* [Exercise prompt] Go through the listing below and report how many lines contain the word "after"; write no other words.

* [Exercise data]
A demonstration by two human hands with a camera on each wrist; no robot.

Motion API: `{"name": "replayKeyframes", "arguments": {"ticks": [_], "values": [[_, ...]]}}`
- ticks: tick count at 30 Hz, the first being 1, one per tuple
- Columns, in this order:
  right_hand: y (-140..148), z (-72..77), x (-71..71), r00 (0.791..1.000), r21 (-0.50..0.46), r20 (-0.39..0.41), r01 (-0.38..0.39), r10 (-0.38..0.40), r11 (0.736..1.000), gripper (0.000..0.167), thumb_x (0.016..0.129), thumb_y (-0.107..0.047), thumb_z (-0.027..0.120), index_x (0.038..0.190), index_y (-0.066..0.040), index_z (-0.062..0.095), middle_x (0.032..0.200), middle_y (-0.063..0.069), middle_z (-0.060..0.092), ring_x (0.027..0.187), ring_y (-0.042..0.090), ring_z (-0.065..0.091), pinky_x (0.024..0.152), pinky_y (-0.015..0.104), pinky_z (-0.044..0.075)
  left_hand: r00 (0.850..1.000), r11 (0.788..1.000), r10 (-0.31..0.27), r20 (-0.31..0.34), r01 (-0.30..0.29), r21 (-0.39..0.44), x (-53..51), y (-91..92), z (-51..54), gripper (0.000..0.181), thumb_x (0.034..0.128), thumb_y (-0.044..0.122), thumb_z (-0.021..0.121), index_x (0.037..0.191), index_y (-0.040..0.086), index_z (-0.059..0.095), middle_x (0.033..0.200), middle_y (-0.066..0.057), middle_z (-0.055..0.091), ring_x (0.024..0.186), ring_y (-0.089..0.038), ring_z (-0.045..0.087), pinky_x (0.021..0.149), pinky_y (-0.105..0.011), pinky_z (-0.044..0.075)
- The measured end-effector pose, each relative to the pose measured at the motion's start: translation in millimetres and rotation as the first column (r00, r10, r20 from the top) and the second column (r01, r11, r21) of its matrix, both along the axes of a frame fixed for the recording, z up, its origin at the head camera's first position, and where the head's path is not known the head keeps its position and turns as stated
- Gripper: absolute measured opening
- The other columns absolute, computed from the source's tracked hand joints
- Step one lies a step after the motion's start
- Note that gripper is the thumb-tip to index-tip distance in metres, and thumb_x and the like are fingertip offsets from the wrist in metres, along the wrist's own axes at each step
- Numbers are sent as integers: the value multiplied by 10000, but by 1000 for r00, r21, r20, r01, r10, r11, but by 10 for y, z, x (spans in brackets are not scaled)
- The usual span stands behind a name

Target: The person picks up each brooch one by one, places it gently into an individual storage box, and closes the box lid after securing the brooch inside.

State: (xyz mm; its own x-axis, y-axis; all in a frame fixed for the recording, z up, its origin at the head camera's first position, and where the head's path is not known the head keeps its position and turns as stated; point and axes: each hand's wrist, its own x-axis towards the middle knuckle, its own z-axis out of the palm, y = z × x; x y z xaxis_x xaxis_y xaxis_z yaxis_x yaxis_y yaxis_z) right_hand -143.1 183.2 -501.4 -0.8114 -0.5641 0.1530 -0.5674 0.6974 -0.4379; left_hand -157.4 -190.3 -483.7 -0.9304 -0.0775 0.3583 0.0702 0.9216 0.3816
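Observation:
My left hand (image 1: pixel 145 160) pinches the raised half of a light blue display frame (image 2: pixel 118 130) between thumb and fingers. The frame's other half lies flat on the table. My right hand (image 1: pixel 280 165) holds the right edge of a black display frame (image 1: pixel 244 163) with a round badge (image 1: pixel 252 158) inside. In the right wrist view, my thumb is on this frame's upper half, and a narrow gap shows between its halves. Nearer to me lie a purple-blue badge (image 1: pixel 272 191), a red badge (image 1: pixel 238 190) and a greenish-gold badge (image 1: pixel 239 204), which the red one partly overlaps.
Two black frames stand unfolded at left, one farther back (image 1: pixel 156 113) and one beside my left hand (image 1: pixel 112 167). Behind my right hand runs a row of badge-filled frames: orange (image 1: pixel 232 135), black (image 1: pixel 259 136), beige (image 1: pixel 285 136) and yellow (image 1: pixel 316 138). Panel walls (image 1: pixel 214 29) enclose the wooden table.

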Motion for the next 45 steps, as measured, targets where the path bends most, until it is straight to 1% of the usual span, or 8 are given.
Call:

* [The answer] 2